[Today I discovered that there are big BitCoin “mining companies”, and one of the biggest is found in China. BitCoin is a cryptocurrency. In order to “mine” or “discover” a new Bitcoin, you have to use a complex software algorithm. The complexity is the key to stopping an over-production of BitCoins. Bitcoins are designed to become ever more complex to “discover”. So people even build special computers to process through the numbers ever faster. Bitcoin mining thus becomes ever more expensive. Currently, every day in the world, they discover only 18 Bitcoins! There is some concern over whether newer hardware and software could overcome the Bitcoin algorithm. But so far this has not happened. Bitcoin is the King of cryptocurrencies!]
One of the world’s largest bitcoin mines is located in the SanShangLiang industrial park on the outskirts of the city of Ordos, in Inner Mongolia, an autonomous region that’s part of China. It’s 400 miles from China’s capital, Beijing, and 35 miles from the the city of Baotou. The mine is just off the highway, near the intersection of Latitutde 3rd Road and Longitude 3rd Road. It sits amidst abandoned, half-built factories—victims of an earlier coal mining boom that fizzled out, leaving Ordos and its outlying areas littered with the shells of unfinished buildings.
The mine belongs to Bitmain, a Beijing-based company that also makes mining machines that perform billions of calculations per second to try and crack the cryptographic puzzle that yields new bitcoins. Fifty Bitmain staff, many of them local to Ordos, watch over eight buildings crammed with 25,000 machines that are cranking through calculations 24 hours a day. One of the buildings is devoted to mining litecoin, an ascendant cryptocurrency. The staff live on-site in a building with a dormitory, offices, a canteen, and a repair center. For recreation, they play basketball on an unfinished cement court.

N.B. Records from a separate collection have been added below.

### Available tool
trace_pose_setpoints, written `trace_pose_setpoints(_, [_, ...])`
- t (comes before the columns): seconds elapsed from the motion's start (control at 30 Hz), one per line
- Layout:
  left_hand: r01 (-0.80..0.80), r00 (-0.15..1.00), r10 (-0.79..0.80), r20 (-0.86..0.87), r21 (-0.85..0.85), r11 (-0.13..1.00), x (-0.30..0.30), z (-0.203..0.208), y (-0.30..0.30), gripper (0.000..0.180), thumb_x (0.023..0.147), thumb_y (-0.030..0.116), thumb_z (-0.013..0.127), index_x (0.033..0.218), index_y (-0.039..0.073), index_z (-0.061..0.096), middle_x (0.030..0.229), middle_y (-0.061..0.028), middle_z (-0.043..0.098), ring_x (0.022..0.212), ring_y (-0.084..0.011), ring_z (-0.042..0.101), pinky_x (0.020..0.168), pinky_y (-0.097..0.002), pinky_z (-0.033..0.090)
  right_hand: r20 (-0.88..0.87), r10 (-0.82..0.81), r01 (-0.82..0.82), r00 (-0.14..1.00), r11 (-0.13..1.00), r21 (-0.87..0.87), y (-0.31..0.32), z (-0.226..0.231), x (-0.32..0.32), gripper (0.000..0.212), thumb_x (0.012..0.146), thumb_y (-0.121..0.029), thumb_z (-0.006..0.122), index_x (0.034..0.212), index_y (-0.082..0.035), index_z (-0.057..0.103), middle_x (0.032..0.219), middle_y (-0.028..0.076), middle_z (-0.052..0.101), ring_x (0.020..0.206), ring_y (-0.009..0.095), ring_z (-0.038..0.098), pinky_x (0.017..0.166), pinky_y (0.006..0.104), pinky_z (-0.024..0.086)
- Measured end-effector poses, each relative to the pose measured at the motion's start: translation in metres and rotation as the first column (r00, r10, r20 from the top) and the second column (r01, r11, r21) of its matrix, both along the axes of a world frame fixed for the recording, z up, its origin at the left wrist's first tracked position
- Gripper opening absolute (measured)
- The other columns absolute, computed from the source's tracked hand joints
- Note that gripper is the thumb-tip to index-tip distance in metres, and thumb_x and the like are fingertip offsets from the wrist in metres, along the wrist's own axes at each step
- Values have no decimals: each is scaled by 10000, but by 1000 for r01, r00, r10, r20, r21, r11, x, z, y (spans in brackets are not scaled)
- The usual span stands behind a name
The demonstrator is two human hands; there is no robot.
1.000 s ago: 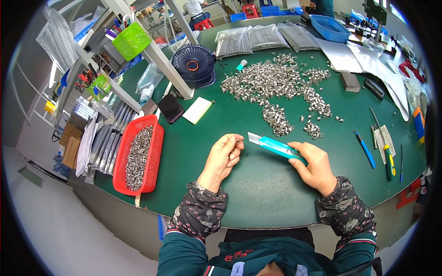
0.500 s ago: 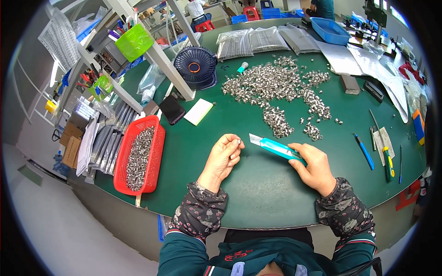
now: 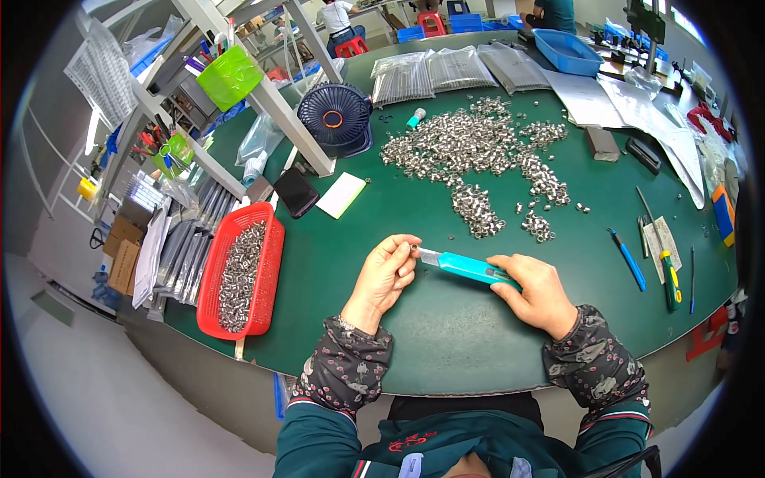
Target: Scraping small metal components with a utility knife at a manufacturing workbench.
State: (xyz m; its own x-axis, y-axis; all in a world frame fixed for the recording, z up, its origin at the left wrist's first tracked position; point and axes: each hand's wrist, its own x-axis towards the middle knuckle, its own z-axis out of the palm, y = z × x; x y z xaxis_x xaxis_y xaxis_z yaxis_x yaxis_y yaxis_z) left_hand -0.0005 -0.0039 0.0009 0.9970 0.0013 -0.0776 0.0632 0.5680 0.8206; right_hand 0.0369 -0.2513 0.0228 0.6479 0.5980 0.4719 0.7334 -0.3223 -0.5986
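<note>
Between thumb and forefinger, my left hand (image 3: 381, 275) pinches a small metal ring (image 3: 414, 248). My right hand (image 3: 535, 291) is wrapped round a teal utility knife (image 3: 476, 268) whose blade points left. The blade tip is at the ring or right beside it; contact is too small to make out. Beyond my hands, a loose heap of small metal rings (image 3: 470, 143) spreads over the green table (image 3: 351, 334). To the left stands a red plastic basket (image 3: 280, 263) filled with similar small metal parts.
A black phone (image 3: 296, 192), a pale notepad (image 3: 342, 196) and a dark fan (image 3: 335, 118) sit on the left. At right lie a blue pen-like tool (image 3: 627, 260) and a yellow-green screwdriver (image 3: 669, 279). Plastic-bagged tubes (image 3: 460, 69) line the far side. People sit in the background.
The knife has moved left and turned slightly flatter, bringing its blade to the ring in my left hand. My left hand has barely moved.
</note>
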Motion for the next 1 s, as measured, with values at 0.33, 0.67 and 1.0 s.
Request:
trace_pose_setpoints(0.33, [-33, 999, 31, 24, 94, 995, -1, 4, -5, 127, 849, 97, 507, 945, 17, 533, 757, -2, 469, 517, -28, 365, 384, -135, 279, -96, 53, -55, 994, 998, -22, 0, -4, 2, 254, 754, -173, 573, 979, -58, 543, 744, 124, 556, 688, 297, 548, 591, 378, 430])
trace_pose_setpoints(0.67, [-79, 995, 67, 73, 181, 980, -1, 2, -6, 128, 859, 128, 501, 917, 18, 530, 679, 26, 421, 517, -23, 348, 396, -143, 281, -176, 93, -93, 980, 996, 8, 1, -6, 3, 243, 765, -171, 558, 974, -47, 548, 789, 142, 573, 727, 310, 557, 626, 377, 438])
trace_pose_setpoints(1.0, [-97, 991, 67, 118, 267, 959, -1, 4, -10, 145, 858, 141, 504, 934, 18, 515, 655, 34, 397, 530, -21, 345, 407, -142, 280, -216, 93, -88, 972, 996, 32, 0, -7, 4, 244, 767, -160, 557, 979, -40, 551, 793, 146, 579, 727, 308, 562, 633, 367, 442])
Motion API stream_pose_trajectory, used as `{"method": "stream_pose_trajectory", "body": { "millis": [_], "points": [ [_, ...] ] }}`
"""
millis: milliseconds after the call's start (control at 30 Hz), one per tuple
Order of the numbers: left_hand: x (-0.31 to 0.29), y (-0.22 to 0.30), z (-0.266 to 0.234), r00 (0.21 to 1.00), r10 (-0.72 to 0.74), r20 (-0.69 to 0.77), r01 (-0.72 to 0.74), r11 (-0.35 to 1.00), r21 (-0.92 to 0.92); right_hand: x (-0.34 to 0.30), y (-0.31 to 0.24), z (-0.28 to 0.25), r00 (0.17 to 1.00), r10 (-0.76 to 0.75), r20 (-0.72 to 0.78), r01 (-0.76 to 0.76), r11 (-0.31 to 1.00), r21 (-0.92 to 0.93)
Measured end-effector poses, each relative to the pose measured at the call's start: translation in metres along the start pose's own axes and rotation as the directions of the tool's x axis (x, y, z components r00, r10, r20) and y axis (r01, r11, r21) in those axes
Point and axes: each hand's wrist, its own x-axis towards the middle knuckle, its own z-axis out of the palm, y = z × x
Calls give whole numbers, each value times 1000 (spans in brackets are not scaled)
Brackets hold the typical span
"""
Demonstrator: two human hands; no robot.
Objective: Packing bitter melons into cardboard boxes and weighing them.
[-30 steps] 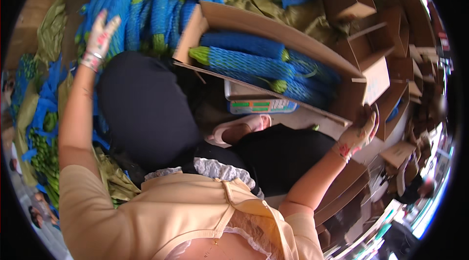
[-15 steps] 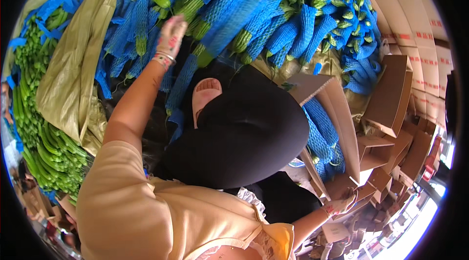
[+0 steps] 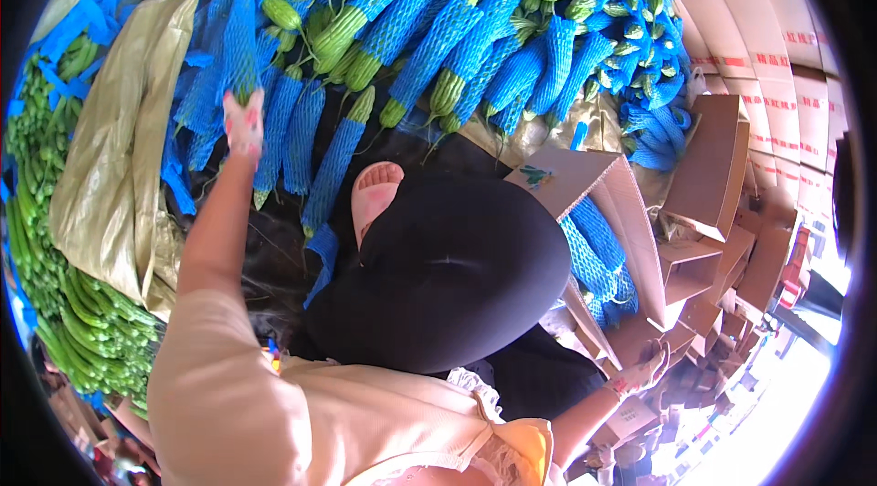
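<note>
Right hand (image 3: 644, 374), loosely open and apparently empty, hangs beside an open carton (image 3: 637, 239) of netted gourds (image 3: 596, 262). Dark sheeting (image 3: 263, 253) lies underfoot; across it, the left hand (image 3: 243, 128) has parted fingers about the tip of a blue-netted gourd (image 3: 241, 40), whether gripping I cannot tell. Beyond lies a gourd heap (image 3: 437, 52), then stacked boxes (image 3: 776, 75) rise to the right.
</note>
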Motion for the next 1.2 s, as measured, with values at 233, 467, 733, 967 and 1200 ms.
{"method": "stream_pose_trajectory", "body": {
  "millis": [233, 467, 733, 967, 1200],
  "points": [
    [-83, 112, -46, 877, 307, 370, -111, 877, -467, -8, 14, -37, 992, 15, 124, -3, 995, -96],
    [-68, 298, -72, 181, 723, 667, -597, 620, -510, -42, -60, -4, 994, -34, 102, 19, 989, 143],
    [-343, 424, 81, -401, 217, 890, -871, 211, -444, -13, 20, -65, 988, 154, -34, -118, 869, 481],
    [-456, 351, 196, -664, 14, 747, -739, -166, -653, -5, 37, -62, 980, 196, -28, -147, 817, 557],
    [-456, 307, 213, -754, -50, 655, -642, -158, -750, 0, 39, -69, 970, 244, -4, -205, 824, 528]
  ]
}}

Bitcoin mining consumes enormous amounts of electricity, which is why miners seek out locations that offer cheap energy. The Ordos mine was set up in 2014, making it China’s oldest large-scale bitcoin mining facility. Bitmain acquired it in 2015. It’s powered by electricity mostly from coal-fired power plants. Its daily electricity bill amounts to $39,000. Bitmain also operates other mines in China’s remote areas, like the mountainous Yunnan province in the south and the autonomous region of Xinjiang in the west.
Despite the costs, bitcoin mining remains a lucrative industry. At the current bitcoin price of about $4,000 per bitcoin, miners compete for over $7 million in new bitcoins a day. The more processing power a mining operation controls, the higher its chances of winning a chunk of those millions. The Ordos mine accounts for over 4% of the processing power on the bitcoin network—a huge amount for a single facility.
Quartz visited the mine in Ordos on Aug. 11.
Correction (Aug. 21): Xinjiang is in the west of China. A previous version of this story incorrectly said it was in the east.